#### Exercise:
Transcribe all of the data verbatim, please, and leave out its pictures.

#### Collected data:
━━━━━━

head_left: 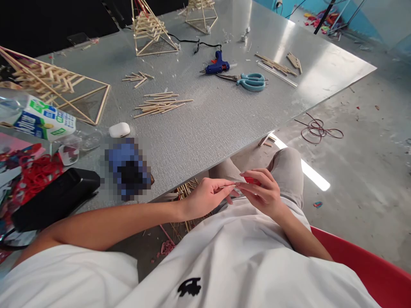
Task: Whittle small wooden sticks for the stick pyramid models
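Over my lap, my left hand (205,196) and my right hand (261,192) meet fingertip to fingertip. My left thumb and forefinger are pinched together, and my right fingers close from the other side. Something thin and small seems to lie between them, but its kind is hidden. A red patch (252,180) shows behind the right fingers; I cannot tell whether it is held or is part of the seat. On the table beyond lie a pile of thin wooden sticks (160,103), a blue glue gun (218,65) and scissors with light blue handles (252,81).
Stick-built pyramid frames (154,32) stand along the table's (199,128) far side. At left are a plastic bottle (48,119), a white earbud case (119,129), a black case (54,199) and red cord (40,169). More sticks (276,64) lie at right. A cord (317,130) coils on the floor.
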Motion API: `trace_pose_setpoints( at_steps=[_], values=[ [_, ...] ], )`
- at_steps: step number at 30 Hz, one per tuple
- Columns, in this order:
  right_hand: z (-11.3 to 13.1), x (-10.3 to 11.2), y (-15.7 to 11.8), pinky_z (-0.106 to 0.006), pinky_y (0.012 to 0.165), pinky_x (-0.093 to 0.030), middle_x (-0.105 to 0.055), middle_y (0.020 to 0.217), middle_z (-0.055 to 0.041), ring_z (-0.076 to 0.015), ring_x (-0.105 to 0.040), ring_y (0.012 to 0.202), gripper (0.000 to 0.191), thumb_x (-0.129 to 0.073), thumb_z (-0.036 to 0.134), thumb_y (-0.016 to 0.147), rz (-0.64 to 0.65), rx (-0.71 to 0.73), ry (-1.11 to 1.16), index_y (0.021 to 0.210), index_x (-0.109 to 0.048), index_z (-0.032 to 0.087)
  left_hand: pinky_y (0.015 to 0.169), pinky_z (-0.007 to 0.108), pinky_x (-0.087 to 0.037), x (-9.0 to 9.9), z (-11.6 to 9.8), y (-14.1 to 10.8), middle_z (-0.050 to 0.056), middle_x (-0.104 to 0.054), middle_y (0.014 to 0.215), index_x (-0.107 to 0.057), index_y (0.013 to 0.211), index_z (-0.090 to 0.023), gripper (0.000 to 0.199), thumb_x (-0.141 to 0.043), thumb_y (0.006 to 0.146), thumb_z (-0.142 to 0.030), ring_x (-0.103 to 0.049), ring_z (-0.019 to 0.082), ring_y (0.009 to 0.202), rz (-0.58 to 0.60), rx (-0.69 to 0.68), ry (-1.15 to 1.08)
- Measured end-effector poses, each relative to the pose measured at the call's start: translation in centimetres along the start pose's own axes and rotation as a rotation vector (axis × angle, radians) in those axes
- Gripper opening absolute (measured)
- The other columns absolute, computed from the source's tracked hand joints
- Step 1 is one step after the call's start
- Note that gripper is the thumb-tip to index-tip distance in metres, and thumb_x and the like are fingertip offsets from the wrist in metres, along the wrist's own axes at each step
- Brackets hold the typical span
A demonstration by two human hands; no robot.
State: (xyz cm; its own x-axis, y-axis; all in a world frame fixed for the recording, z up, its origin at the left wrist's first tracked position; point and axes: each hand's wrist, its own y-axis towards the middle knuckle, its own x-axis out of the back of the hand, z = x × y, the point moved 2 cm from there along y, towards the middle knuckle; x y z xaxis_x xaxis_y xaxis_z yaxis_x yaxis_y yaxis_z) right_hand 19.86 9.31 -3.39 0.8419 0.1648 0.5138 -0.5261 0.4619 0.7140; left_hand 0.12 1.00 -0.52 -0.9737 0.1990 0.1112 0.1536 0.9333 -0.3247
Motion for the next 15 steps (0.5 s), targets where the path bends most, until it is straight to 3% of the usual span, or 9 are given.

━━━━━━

#### Result of this exercise:
head_left: 
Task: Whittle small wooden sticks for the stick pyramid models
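Over my lap, my left hand (205,196) and my right hand (261,192) meet fingertip to fingertip. My left thumb and forefinger are pinched together, and my right fingers close from the other side. Something thin and small seems to lie between them, but its kind is hidden. A red patch (252,180) shows behind the right fingers; I cannot tell whether it is held or is part of the seat. On the table beyond lie a pile of thin wooden sticks (160,103), a blue glue gun (218,65) and scissors with light blue handles (252,81).
Stick-built pyramid frames (154,32) stand along the table's (199,128) far side. At left are a plastic bottle (48,119), a white earbud case (119,129), a black case (54,199) and red cord (40,169). More sticks (276,64) lie at right. A cord (317,130) coils on the floor.
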Motion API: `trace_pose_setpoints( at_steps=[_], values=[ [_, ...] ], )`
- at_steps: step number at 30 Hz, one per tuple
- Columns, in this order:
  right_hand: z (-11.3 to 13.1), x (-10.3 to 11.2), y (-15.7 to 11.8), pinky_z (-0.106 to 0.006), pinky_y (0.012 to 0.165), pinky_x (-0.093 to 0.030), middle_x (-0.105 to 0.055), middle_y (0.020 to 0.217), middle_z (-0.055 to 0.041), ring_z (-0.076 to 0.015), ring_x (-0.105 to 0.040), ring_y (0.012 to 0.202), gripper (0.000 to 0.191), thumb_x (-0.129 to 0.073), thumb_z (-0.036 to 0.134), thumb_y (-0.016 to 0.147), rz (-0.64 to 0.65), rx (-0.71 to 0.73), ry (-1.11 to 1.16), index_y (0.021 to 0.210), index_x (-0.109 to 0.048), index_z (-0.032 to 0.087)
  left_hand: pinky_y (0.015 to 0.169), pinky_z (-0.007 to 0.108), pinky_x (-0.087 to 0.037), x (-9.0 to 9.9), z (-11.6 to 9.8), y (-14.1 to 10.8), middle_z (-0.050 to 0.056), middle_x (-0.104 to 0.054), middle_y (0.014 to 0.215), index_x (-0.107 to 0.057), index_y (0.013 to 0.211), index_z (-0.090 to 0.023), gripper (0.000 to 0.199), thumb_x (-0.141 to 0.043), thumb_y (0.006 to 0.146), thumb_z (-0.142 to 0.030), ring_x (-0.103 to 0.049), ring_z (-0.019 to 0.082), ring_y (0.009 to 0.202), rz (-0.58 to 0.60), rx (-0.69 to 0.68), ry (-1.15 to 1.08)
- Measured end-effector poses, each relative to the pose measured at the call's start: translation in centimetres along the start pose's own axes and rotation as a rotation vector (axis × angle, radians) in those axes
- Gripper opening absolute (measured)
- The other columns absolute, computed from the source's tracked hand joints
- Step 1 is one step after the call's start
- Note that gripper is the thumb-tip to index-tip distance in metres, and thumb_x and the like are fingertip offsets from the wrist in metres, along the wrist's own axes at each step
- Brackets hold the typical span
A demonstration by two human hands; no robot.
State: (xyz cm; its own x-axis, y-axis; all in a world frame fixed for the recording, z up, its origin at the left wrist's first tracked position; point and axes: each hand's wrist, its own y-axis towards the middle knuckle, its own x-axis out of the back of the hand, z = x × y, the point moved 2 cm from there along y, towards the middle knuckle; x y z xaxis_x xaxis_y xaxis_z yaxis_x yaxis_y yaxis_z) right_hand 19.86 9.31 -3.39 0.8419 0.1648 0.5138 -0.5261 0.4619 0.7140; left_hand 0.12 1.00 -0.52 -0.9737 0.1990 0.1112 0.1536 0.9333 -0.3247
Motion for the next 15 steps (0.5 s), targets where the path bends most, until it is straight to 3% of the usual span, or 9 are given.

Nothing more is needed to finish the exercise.